• **Work instruction**
The reply should repeat all of the data word for word, with no pictures.

• **Data extract**
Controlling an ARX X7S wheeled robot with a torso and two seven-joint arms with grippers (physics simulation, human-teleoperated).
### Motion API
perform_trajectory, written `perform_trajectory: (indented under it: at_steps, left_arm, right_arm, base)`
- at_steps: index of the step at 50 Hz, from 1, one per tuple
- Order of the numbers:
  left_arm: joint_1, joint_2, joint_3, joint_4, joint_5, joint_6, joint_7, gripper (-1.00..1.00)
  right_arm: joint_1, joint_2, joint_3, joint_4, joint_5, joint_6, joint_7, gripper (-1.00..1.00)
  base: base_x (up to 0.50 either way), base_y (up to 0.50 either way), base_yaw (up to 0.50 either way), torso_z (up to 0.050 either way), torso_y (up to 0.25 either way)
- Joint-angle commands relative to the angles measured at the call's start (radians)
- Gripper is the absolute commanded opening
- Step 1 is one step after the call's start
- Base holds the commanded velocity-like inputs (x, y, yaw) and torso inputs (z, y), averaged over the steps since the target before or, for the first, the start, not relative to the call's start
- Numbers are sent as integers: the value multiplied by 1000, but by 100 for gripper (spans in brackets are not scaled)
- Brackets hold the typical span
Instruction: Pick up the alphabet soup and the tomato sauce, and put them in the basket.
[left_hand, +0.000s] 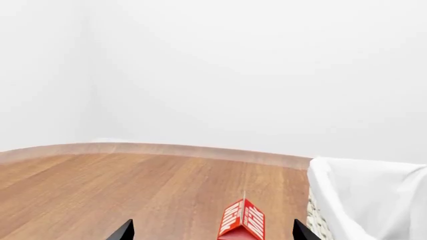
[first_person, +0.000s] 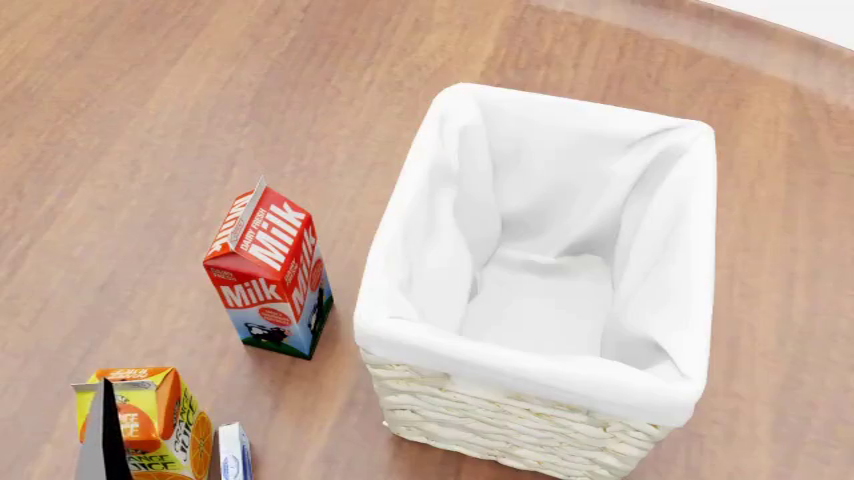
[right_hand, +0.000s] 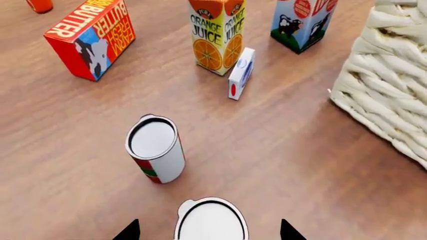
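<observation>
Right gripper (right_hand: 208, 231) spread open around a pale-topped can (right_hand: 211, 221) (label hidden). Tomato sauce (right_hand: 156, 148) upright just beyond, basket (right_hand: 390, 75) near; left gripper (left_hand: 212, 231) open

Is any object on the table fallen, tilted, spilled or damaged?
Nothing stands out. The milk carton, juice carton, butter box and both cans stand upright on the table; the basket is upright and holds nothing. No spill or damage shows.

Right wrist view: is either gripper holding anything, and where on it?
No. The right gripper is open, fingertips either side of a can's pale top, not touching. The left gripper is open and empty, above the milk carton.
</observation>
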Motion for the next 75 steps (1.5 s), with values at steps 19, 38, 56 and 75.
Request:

• **Task result**
Controlling an ARX X7S wheeled robot with a torso and two seven-joint arms with grippers (physics simulation, human-teleoperated).
### Motion API
perform_trajectory, written `perform_trajectory: (indented under it: at_steps, left_arm, right_arm, base)`
- at_steps: index of the step at 50 Hz, from 1, one per tuple
- Order of the numbers:
  left_arm: joint_1, joint_2, joint_3, joint_4, joint_5, joint_6, joint_7, gripper (-1.00..1.00)
  right_arm: joint_1, joint_2, joint_3, joint_4, joint_5, joint_6, joint_7, gripper (-1.00..1.00)
  base: base_x (up to 0.50 either way), base_y (up to 0.50 either way), base_yaw (up to 0.50 either way), torso_z (up to 0.050 either way), torso_y (up to 0.25 either way)
- Joint-angle commands relative to the angles measured at the call's start (radians)
- Gripper is the absolute commanded opening
- Step 1 is one step after the call's start
- Base holds the commanded velocity-like inputs (x, y, yaw) and torso inputs (z, y), averaged over the steps since the target before or, for the first, the start, not relative to the call's start
- Numbers are sent as integers: the value multiplied by 1000, but by 100 for gripper (spans in brackets are not scaled)
- Brackets hold the typical span
Instruction: Pick up the alphabet soup and the tomato sauce, and put them in the basket.
[left_hand, +0.000s] 
[first_person, +0.000s] 
[right_hand, +0.000s] 
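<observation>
Right gripper (right_hand: 208, 231) spread open around a pale-topped can (right_hand: 211, 221) (label hidden). Tomato sauce (right_hand: 156, 148) upright just beyond, basket (right_hand: 390, 75) near; left gripper (left_hand: 212, 231) open

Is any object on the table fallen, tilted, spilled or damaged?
Nothing stands out. The milk carton, juice carton, butter box and both cans stand upright on the table; the basket is upright and holds nothing. No spill or damage shows.

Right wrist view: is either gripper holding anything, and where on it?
No. The right gripper is open, fingertips either side of a can's pale top, not touching. The left gripper is open and empty, above the milk carton.
</observation>
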Motion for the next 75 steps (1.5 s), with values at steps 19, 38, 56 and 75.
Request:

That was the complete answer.